La ragione di tale disposizione normativa è chiara: chi non proviene dalla strada principale, ma si immette nella stessa provenendo dalla strada che la interseca, non può sapere che il limite di velocità in quel tratto stradale è diverso da quello previsto per il tipo di strada.

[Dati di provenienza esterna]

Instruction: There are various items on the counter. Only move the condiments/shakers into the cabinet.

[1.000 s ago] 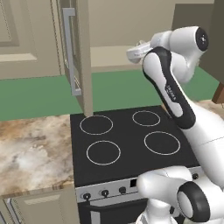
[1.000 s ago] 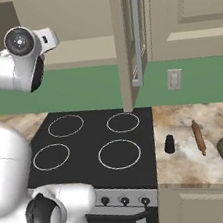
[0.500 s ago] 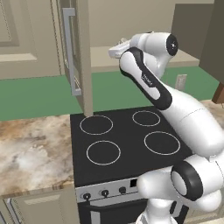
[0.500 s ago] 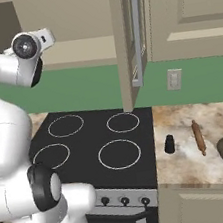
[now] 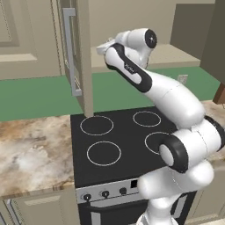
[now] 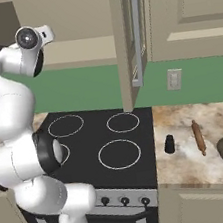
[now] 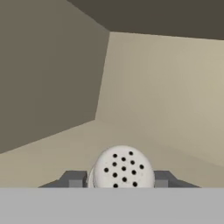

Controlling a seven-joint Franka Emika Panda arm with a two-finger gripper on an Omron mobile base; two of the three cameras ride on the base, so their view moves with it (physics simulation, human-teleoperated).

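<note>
We're carrying the pale grey shaker (image 7: pixel 123 168) pinched between the fingers (image 7: pixel 75 179) inside the cabinet (image 5: pixel 77 52), so we're wanting it low and level over the shelf (image 7: pixel 57 155) before letting go.

bare cabinet shelf (image 7: pixel 144 109) ahead, open door (image 5: pixel 81 57) left
</note>
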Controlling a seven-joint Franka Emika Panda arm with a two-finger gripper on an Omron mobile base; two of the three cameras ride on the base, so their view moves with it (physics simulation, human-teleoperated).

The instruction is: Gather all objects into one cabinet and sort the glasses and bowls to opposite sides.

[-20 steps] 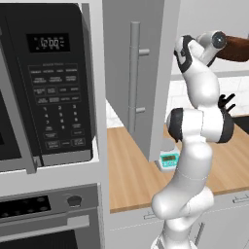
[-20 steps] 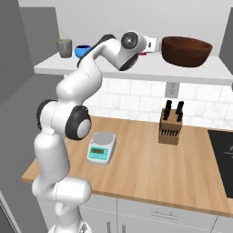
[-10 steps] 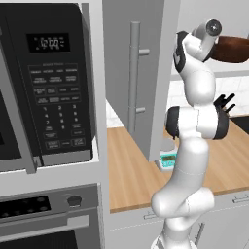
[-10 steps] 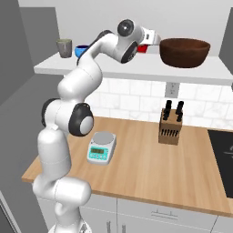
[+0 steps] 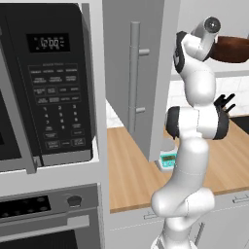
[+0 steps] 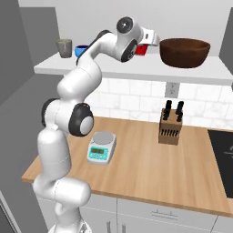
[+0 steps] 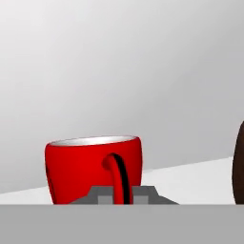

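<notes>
The glossy red mug (image 7: 86, 167) stands upright on the white shelf (image 6: 113, 68) with its handle (image 7: 116, 174) turned toward the hand. My gripper (image 7: 121, 195) sits at that handle, its two fingertips (image 7: 99, 194) close against either side, shut on it. From the right base view the gripper (image 6: 154, 41) is just in front of the mug (image 6: 141, 49). The wide dark brown bowl (image 6: 184, 51) rests on the shelf to the right, also seen as the bowl (image 5: 234, 48) and its edge (image 7: 239, 162). The small blue vessel (image 6: 82, 49) sits at the shelf's left.
A grey cup (image 6: 64, 48) stands beside the blue vessel. Below on the wooden counter (image 6: 136, 168) are a kitchen scale (image 6: 101, 148) and a knife block (image 6: 170, 124); a stove (image 6: 224, 150) lies at the right. A microwave (image 5: 53, 82) and tall cabinet door (image 5: 133, 73) are at the left.
The hand drew away from the brown bowl's left rim and swung left to the red mug's handle. The bowl stayed where it was.
</notes>
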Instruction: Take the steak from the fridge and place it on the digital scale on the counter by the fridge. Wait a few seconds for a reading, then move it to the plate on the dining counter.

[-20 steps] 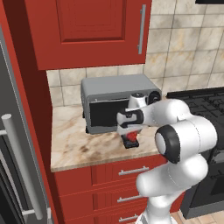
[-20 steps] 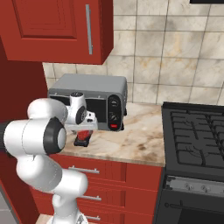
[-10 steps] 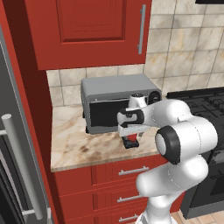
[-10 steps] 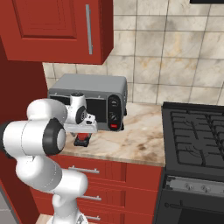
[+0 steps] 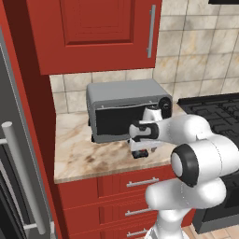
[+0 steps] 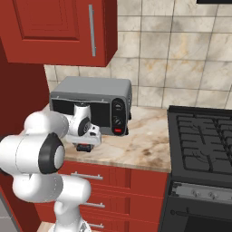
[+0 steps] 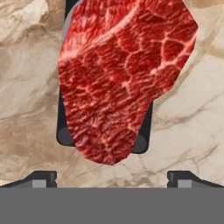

La Cassazione con ordinanza n. 30664 del 27 novembre 2018, in forza dell’art. 104 reg. esec. c.d.s., ha ribadito che il limite di velocità stabilito per un tratto di strada viene meno dopo ogni intersezione e tornano in vigore i limiti di velocità previsti per il tipo di strada, a meno che il segnale stradale che prevede un limite diverso non venga ripetuto dopo l’incrocio.
La Suprema Corte ha anche evidenziato come sia in tal senso risolutiva la disposizione di cui all’art. 2, comma 1 D.M. 15 agosto 2007 la quale stabilisce che “la distanza tra i segnali o i dispositivi e la postazione di rilevamento della velocità deve essere valutata in relazione allo stato dei luoghi,- in particolare è necessario che non vi siano tra il segnale e il luogo di effettivo rilevamento intersezioni stradali che comporterebbero la ripetizione del messaggio dopo le stesse, e comunque non superiore a quattro km.”.